Thursday, June 28, 2018

40 Percent of Employees of Russian Central Government Now Over 50; Regional and Local Ones Far Younger


Paul Goble

            Staunton, June 27 -- From 48 to 68 percent of Russian government employees at all levels are between 30 and 49; but almost 40 percent of all federal employees are above 50, while only 20 percent of municipal workers and 13 bureaucrats in the regions are members of that age cohort, according to a new study.

            Because of the very different life experiences of these groups given the radical changes in Russia over the last 40 years – older workers well remember Soviet times and were formed by them while younger works came of age either in the 1990s or under Vladimir Putin – these cohorts have an uneasy relationship with one another.

            Indeed, the study by Natalya Ivanova of the Higher School of Economics and Irina Shvanova of the Russian Academy of Economics and State Service says, many younger workers view their elders as “ballast” who are no longer effective as bureaucrats and are blocking their own paths upward.

            It appeared recently as “The Career of Government Employees of Older Age Groups” (in Russian) in Voprosy gosudarstvennogo i munitsipalnogo upravleniya, no. 1 (2018):126-139 at publications.hse.ru/articles/218708810 and has now been summarized at iq.hse.ru/news/220947613.html).

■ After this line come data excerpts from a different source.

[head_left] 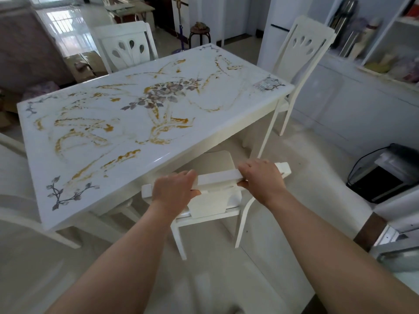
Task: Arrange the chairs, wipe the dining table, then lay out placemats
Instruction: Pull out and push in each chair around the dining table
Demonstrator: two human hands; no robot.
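Observation:
A white dining table with gold swirls and a grey flower print fills the middle of the view. A white chair stands at its near long side, its seat partly under the tabletop. My left hand grips the left part of the chair's top rail and my right hand grips the right part. Another white chair stands at the far side. A third white chair stands at the right end of the table.
A white sideboard with shelves lines the right wall. A dark box-like appliance sits on the floor at the right. A small round stool and a mop stand beyond the table. Part of a white chair shows at the left edge.

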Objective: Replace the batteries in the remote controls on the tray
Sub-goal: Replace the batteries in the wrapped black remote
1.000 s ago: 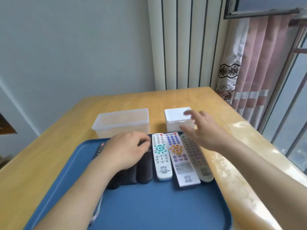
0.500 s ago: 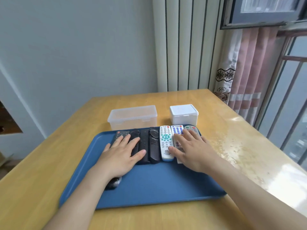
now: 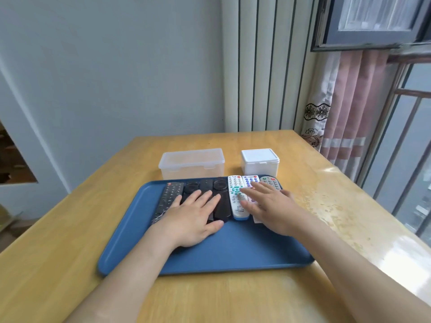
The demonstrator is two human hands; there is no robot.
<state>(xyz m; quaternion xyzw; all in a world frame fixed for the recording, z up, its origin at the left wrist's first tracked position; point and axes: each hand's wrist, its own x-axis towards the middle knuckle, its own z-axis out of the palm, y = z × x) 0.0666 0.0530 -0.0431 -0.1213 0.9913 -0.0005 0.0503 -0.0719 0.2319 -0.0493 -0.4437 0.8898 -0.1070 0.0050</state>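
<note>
Remotes (image 3: 236, 197), seven side by side, lay face up on the tray (image 3: 233, 255), packed against its 12 o'clock rim. There were four black ones on the 9 o'clock side, then two white, then a grey one (image 3: 270, 182) at the 3 o'clock end. The tray sat on the table (image 3: 70, 252) towards 6 o'clock.

Beyond the tray stood two lidded boxes. The clear box (image 3: 191, 163) was at 11 o'clock and the white box (image 3: 260, 162) at 1 o'clock. Nothing could be made out inside either.

The left hand (image 3: 193, 217) lay flat on the black remotes with its fingers straight and spread, gripping nothing. The right hand (image 3: 272, 208) rested likewise on the white and grey ones, its fingers also extended.

A second before, the right hand had hovered by the white box while the left curled over a black remote. Both had since flattened onto the row, where they already lay half a second ago.

Each remote's long axis ran from 6 to 12 o'clock, with the power-button end towards 12. A pale tangle at the near end of the leftmost black remote (image 3: 169, 199) was possibly a strap.
</note>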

            The share of the oldest government employees, those over 60, varied even more widely than this larger divide, with “almost six percent” of federal employees now over that age, while only 1.7 percent of bureaucrats at the regional level were 60 or above, Ivanova and Shavnova say.

            Older government employees have a lot to offer if they are used as advisors and mentors, the scholars say, rather than in line positions, an arrangement that allows them to cope with declining health, their slower adaptation to change and new technologies, and the attitudes of younger workers.

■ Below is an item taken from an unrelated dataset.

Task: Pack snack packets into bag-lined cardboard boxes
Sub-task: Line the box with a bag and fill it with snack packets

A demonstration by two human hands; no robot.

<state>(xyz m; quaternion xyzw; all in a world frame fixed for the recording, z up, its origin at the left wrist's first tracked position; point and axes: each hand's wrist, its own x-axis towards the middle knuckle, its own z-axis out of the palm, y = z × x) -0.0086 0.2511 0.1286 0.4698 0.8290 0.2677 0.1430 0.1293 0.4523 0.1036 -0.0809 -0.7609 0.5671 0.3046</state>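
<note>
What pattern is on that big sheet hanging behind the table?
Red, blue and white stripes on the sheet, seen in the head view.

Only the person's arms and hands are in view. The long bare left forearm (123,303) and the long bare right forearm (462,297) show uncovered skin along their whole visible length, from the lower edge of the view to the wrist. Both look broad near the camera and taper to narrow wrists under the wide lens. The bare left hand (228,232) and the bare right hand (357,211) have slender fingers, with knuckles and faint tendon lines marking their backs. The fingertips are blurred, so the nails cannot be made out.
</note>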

            But arranging things in this way, Ivanova and Shavnova says, will require a revolution in management thinking because often older workers hold on to line positions long after they cease to be effective and are reluctant to move into advisory ones.  Consequently, they suggest, senior managers must be made sensitive to the needs of senior employees and the best way to use them.

            To get the most out of senior workers, they suggest, the system needs to create special conditions of work for them, provide educational opportunities for a group often thought beyond the need for training, and help prepare the older workers for life after retirement, including a possible shift to positions in the civilian sector.

            About a third of all senior workers in the government are interested in going into some kind of entrepreneurial activity after they receive their pensions.  “However, personal desire is not sufficient,” and top managers must transform the system so that their interests can be maximized, especially at a time when the Russian workforce as a whole is aging so rapidly.